Es gab jedoch auch Vorwürfe der Präsidentin gegenüber Russland, die Wahl des Referendums manipuliert zu haben. Diese Vorwürfe waren besonders laut, als das Referendum noch zugunsten des prorussischen Lagers auszufallen schien. Kremlsprecher Dmitri Peskow fordert nun Beweise für diese Vorwürfe ein.

Massenproteste in Georgien – EU-Beitritt könnte folgen

Auch in Georgien finden diesen Samstag Wahlen statt. Dort regiert seit 2012 die Partei Georgischer Traum, die einen Annäherungskurs an Russland verfolgt. Bei der kommenden Wahl hat die Pro-EU-Opposition jedoch reale Chancen auf einen Wahlsieg.

Letztes Wochenende sind in Georgien anlässlich der Wahlen außerdem zehntausende Menschen in der Hauptstadt Tiflis unter dem Motto „Georgien wählt die Europäische Union“ auf die Straße gegangen. Zu den Teilnehmer:innen der Demonstration zählte unter verschiedenen Nichtregierungsorganisationen und der Opposition auch die aktuelle Präsidentin Salome Surabischwili. Sie wurde als unabhängige Kandidatin gewählt und entfernte sich die letzten Jahre immer weiter von der Regierungspartei. Letztes Jahr wurde sogar ein Amtsenthebungsverfahren gegen sie gestartet, das jedoch aufgrund nicht ausreichender Stimmzahl scheiterte.
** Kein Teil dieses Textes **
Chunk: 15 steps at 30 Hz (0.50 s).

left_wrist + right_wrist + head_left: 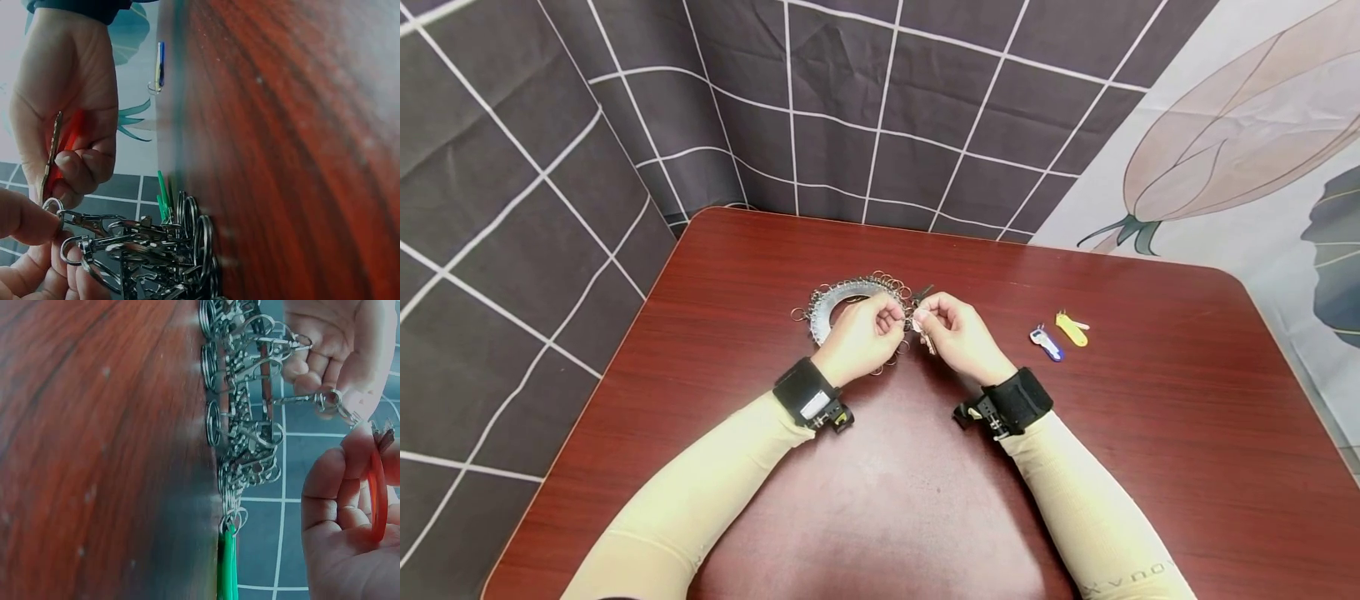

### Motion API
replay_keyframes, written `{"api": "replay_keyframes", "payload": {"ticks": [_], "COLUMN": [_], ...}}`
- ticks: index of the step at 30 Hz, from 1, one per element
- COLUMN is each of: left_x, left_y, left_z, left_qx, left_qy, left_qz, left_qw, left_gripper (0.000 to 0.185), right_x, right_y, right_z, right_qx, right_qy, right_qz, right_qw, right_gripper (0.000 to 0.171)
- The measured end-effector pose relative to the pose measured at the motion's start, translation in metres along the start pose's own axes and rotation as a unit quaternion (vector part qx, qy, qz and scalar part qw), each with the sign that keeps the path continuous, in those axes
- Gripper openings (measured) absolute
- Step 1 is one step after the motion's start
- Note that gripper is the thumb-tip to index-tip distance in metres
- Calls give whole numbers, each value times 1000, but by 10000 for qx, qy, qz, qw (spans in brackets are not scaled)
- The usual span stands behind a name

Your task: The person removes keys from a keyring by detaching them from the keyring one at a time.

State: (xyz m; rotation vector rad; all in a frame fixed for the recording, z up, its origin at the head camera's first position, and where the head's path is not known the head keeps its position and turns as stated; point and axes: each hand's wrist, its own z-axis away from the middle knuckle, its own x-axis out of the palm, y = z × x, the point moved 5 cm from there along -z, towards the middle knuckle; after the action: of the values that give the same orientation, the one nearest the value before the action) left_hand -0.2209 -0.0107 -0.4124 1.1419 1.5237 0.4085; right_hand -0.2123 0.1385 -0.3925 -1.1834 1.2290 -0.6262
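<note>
A flat metal hoop (822,317) lies on the table, its edge lined with several snap hooks and split rings (214,369). My left hand (868,332) pinches a small metal ring (53,204) at the end of one snap hook (94,220), at the hoop's right side. Close against its fingertips, my right hand (961,335) holds a red key tag (378,503) with a key (52,153) beside it. The tag's ring is mostly hidden by fingertips. A green key tag (229,562) hangs from a ring on the hoop's far side.
Right of my hands, a blue key tag (1047,343) and a yellow key tag (1072,330) lie on the reddish wooden table (1180,392). Behind the table hangs a dark gridded curtain (835,150), with a flower-printed cloth (1217,158) at the right.
</note>
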Motion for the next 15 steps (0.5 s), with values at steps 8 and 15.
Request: {"api": "replay_keyframes", "payload": {"ticks": [8, 15], "left_x": [0, -2], "left_y": [-2, -1], "left_z": [1, 2], "left_qx": [-15, -183], "left_qy": [90, 222], "left_qz": [-42, 23], "left_qw": [9999, 9996], "left_gripper": [7, 6], "right_x": [2, 4], "right_y": [0, 3], "right_z": [-1, 0], "right_qx": [-95, 66], "right_qy": [9, -225], "right_qz": [302, 95], "right_qw": [9995, 9997], "right_gripper": [12, 11]}}
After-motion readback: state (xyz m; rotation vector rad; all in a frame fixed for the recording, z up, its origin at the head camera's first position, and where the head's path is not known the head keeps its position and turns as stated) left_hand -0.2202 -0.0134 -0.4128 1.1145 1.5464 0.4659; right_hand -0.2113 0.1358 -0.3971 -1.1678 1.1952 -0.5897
Ende letzten Jahres wurde Georgien als EU-Beitrittskandidat anerkannt. Der damit begonnene Prozess zur eventuellen Aufnahme wurde jedoch Mitte diesen Jahres vorerst wieder eingestellt. Grund dafür ist der prorussische Kurs der aktuellen Regierung, der sich in mehreren Gesetzen widerspiegelt: zum Beispiel in dem Gesetz zur „ausländischen Einflussnahme“, das trotz Massenprotesten eingeführt wurde. Ebenso wurde ein Gesetz zur Einschränkung der Rechte von sexuellen Minderheiten verabschiedet.

Durch die Wahl einer Pro-EU-Regierung könnten die Verhandlungen jedoch wieder in Gang gebracht werden. Das erhoffen sich zumindest die Oppositionsparteien und Teile der Bevölkerung.